--- DATA Enclosed Below ---

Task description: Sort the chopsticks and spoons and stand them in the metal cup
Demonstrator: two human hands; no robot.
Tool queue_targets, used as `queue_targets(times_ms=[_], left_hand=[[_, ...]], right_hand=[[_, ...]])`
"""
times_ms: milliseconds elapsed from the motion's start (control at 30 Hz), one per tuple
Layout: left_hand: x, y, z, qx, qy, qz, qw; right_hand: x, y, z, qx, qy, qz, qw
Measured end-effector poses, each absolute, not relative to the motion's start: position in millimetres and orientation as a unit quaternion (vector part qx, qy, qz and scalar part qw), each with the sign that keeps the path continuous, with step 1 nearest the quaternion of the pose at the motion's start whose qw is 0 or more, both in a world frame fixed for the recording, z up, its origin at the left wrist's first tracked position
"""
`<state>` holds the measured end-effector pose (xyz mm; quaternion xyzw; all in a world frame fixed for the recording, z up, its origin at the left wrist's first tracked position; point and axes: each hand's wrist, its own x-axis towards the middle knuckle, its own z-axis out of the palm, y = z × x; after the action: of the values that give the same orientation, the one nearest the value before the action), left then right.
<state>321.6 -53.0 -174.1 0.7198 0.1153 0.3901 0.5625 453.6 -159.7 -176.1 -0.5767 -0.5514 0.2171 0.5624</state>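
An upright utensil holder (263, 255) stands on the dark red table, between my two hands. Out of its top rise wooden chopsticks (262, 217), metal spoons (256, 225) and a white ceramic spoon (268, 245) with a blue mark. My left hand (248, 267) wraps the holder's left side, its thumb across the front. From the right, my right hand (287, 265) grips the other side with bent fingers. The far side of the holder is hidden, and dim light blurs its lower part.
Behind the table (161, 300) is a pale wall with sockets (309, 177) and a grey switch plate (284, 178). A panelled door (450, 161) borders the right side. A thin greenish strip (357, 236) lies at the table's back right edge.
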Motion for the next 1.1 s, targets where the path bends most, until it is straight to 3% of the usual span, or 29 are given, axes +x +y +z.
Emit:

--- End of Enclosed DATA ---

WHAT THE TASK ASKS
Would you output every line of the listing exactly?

RESPONSE BELOW
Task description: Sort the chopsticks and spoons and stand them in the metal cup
Demonstrator: two human hands; no robot.
Tool queue_targets, used as `queue_targets(times_ms=[_], left_hand=[[_, ...]], right_hand=[[_, ...]])`
"""
times_ms: milliseconds elapsed from the motion's start (control at 30 Hz), one per tuple
Layout: left_hand: x, y, z, qx, qy, qz, qw; right_hand: x, y, z, qx, qy, qz, qw
Measured end-effector poses, each absolute, not relative to the motion's start: position in millimetres and orientation as a unit quaternion (vector part qx, qy, qz and scalar part qw), each with the sign that keeps the path continuous, with step 1 nearest the quaternion of the pose at the motion's start whose qw is 0 or more, both in a world frame fixed for the recording, z up, its origin at the left wrist's first tracked position
"""
`<state>` holds the measured end-effector pose (xyz mm; quaternion xyzw; all in a world frame fixed for the recording, z up, its origin at the left wrist's first tracked position; point and axes: each hand's wrist, its own x-axis towards the middle knuckle, its own z-axis out of the palm, y = z × x; after the action: of the values that give the same orientation, the one nearest the value before the action), left then right.
<state>321.6 -53.0 -174.1 0.7198 0.1153 0.3901 0.5625 453.6 -159.7 -176.1 -0.5767 -0.5514 0.2171 0.5624</state>
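An upright utensil holder (263, 255) stands on the dark red table, between my two hands. Out of its top rise wooden chopsticks (262, 217), metal spoons (256, 225) and a white ceramic spoon (268, 245) with a blue mark. My left hand (248, 267) wraps the holder's left side, its thumb across the front. From the right, my right hand (287, 265) grips the other side with bent fingers. The far side of the holder is hidden, and dim light blurs its lower part.
Behind the table (161, 300) is a pale wall with sockets (309, 177) and a grey switch plate (284, 178). A panelled door (450, 161) borders the right side. A thin greenish strip (357, 236) lies at the table's back right edge.
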Motion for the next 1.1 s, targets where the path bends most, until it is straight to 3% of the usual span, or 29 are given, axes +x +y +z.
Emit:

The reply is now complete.